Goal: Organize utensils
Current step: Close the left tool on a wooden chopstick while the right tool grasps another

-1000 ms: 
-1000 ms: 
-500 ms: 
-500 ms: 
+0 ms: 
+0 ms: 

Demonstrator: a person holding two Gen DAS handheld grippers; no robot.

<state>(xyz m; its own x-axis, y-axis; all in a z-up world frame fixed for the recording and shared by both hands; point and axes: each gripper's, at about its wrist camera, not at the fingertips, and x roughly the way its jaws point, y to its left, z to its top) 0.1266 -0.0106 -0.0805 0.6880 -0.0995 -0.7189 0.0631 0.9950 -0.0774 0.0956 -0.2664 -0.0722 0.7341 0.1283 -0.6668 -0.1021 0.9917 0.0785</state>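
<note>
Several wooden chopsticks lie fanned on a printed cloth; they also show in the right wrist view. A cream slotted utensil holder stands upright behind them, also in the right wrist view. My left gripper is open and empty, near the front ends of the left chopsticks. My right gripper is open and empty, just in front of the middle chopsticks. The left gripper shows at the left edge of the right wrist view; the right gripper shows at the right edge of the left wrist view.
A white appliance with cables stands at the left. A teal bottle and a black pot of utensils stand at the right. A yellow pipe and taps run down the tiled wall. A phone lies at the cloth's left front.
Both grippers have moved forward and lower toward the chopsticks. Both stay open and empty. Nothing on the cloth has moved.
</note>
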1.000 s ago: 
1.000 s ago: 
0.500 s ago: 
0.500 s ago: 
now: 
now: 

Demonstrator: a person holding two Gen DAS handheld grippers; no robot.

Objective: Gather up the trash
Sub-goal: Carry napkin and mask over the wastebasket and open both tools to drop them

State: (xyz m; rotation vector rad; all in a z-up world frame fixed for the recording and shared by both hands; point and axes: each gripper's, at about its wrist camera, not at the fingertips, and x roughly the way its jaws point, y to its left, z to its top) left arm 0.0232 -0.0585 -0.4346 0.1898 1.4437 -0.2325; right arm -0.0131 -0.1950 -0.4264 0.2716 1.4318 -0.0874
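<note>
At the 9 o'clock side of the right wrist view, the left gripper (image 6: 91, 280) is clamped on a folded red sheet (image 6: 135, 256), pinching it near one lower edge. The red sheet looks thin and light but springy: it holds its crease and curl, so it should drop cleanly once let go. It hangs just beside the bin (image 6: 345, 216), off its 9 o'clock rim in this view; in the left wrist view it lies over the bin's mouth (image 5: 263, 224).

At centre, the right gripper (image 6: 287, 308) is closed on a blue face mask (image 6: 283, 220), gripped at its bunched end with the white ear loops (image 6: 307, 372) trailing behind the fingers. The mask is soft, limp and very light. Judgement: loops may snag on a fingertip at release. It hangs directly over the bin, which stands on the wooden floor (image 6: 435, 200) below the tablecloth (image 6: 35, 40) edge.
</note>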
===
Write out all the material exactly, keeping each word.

> **Response to the task**
Goal: Organize utensils
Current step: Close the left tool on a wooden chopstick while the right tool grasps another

-1000 ms: 
-1000 ms: 
-500 ms: 
-500 ms: 
+0 ms: 
+0 ms: 

Demonstrator: a person holding two Gen DAS handheld grippers; no robot.

<state>(xyz m; its own x-axis, y-axis; all in a z-up world frame fixed for the recording and shared by both hands; point and axes: each gripper's, at about its wrist camera, not at the fingertips, and x roughly the way its jaws point, y to its left, z to its top) 0.1266 -0.0106 -0.0805 0.6880 -0.0995 -0.7189 0.0631 0.9950 -0.0774 0.0956 -0.2664 -0.0722 0.7341 0.1283 -0.6668 -0.1021 0.9917 0.0785</state>
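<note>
Several wooden chopsticks lie fanned on a printed cloth; they also show in the right wrist view. A cream slotted utensil holder stands upright behind them, also in the right wrist view. My left gripper is open and empty, near the front ends of the left chopsticks. My right gripper is open and empty, just in front of the middle chopsticks. The left gripper shows at the left edge of the right wrist view; the right gripper shows at the right edge of the left wrist view.
A white appliance with cables stands at the left. A teal bottle and a black pot of utensils stand at the right. A yellow pipe and taps run down the tiled wall. A phone lies at the cloth's left front.
Both grippers have moved forward and lower toward the chopsticks. Both stay open and empty. Nothing on the cloth has moved.
</note>
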1.000 s ago: 
1.000 s ago: 
0.500 s ago: 
0.500 s ago: 
now: 
now: 

Demonstrator: a person holding two Gen DAS handheld grippers; no robot.

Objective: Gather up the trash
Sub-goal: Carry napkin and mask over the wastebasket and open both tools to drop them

State: (xyz m; rotation vector rad; all in a z-up world frame fixed for the recording and shared by both hands; point and axes: each gripper's, at about its wrist camera, not at the fingertips, and x roughly the way its jaws point, y to its left, z to its top) left arm 0.0232 -0.0585 -0.4346 0.1898 1.4437 -0.2325; right arm -0.0131 -0.1950 -0.4264 0.2716 1.4318 -0.0874
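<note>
At the 9 o'clock side of the right wrist view, the left gripper (image 6: 91, 280) is clamped on a folded red sheet (image 6: 135, 256), pinching it near one lower edge. The red sheet looks thin and light but springy: it holds its crease and curl, so it should drop cleanly once let go. It hangs just beside the bin (image 6: 345, 216), off its 9 o'clock rim in this view; in the left wrist view it lies over the bin's mouth (image 5: 263, 224).

At centre, the right gripper (image 6: 287, 308) is closed on a blue face mask (image 6: 283, 220), gripped at its bunched end with the white ear loops (image 6: 307, 372) trailing behind the fingers. The mask is soft, limp and very light. Judgement: loops may snag on a fingertip at release. It hangs directly over the bin, which stands on the wooden floor (image 6: 435, 200) below the tablecloth (image 6: 35, 40) edge.
</note>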

The exercise has no further content.